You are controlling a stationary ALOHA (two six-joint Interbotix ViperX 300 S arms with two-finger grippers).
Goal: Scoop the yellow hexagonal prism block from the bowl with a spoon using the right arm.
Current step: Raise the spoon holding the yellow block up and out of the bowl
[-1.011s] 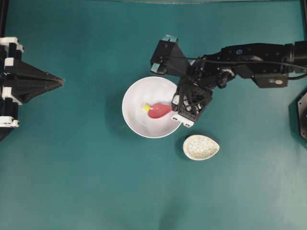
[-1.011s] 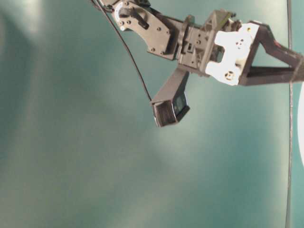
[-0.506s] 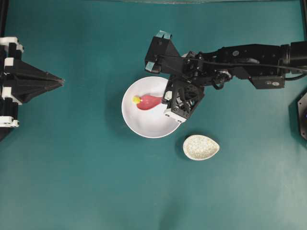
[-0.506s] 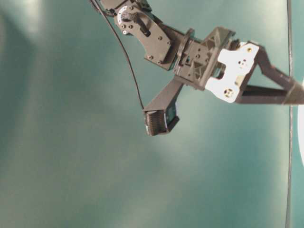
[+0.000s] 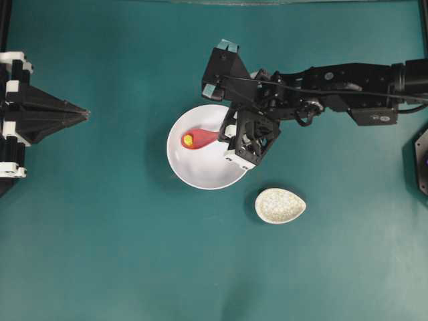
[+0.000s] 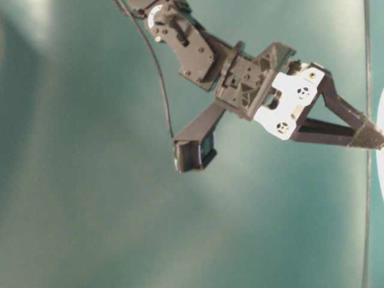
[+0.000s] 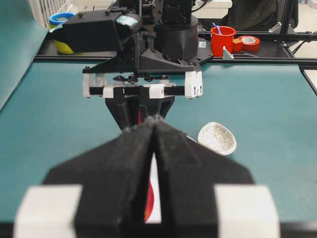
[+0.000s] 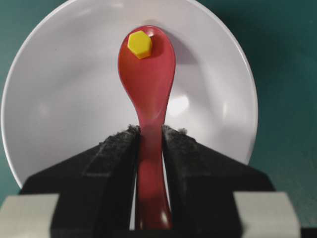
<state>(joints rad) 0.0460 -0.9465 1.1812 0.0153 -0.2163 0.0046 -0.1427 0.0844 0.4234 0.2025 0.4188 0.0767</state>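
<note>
The white bowl sits mid-table. My right gripper is shut on the short handle of the pink-red spoon, whose scoop points left over the bowl's upper left part. The yellow hexagonal prism block lies inside the scoop, near its tip. In the right wrist view the black fingers clamp the spoon handle from both sides, with the block in the scoop over the bowl. My left gripper rests shut at the far left edge, far from the bowl.
A small speckled egg-shaped dish lies just right of and below the bowl. The right arm stretches in from the right edge. Beyond the table, the left wrist view shows a red cup and tape rolls.
The spoon has swept left and slightly up across the bowl. The block, earlier at the scoop's tip, now lies inside the scoop. The bowl has shifted slightly left. The left arm stayed still.
</note>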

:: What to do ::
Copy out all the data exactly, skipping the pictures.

:: Task result ::
You are controlling a stationary ALOHA (two six-joint Interbotix ViperX 300 S arms with two-finger grippers).
Goal: Scoop the yellow hexagonal prism block from the bowl with a spoon using the right arm.
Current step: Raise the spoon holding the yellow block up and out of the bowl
[-1.011s] 
[-1.011s] 
[-0.506s] 
[-0.506s] 
[+0.000s] 
[+0.000s] 
[+0.000s] 
[+0.000s] 
<state>(joints rad) 0.0460 -0.9465 1.1812 0.0153 -0.2163 0.0046 -0.1427 0.0844 0.4234 0.2025 0.4188 0.0767</state>
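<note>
The white bowl sits mid-table. My right gripper is shut on the short handle of the pink-red spoon, whose scoop points left over the bowl's upper left part. The yellow hexagonal prism block lies inside the scoop, near its tip. In the right wrist view the black fingers clamp the spoon handle from both sides, with the block in the scoop over the bowl. My left gripper rests shut at the far left edge, far from the bowl.
A small speckled egg-shaped dish lies just right of and below the bowl. The right arm stretches in from the right edge. Beyond the table, the left wrist view shows a red cup and tape rolls.
The spoon has swept left and slightly up across the bowl. The block, earlier at the scoop's tip, now lies inside the scoop. The bowl has shifted slightly left. The left arm stayed still.
</note>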

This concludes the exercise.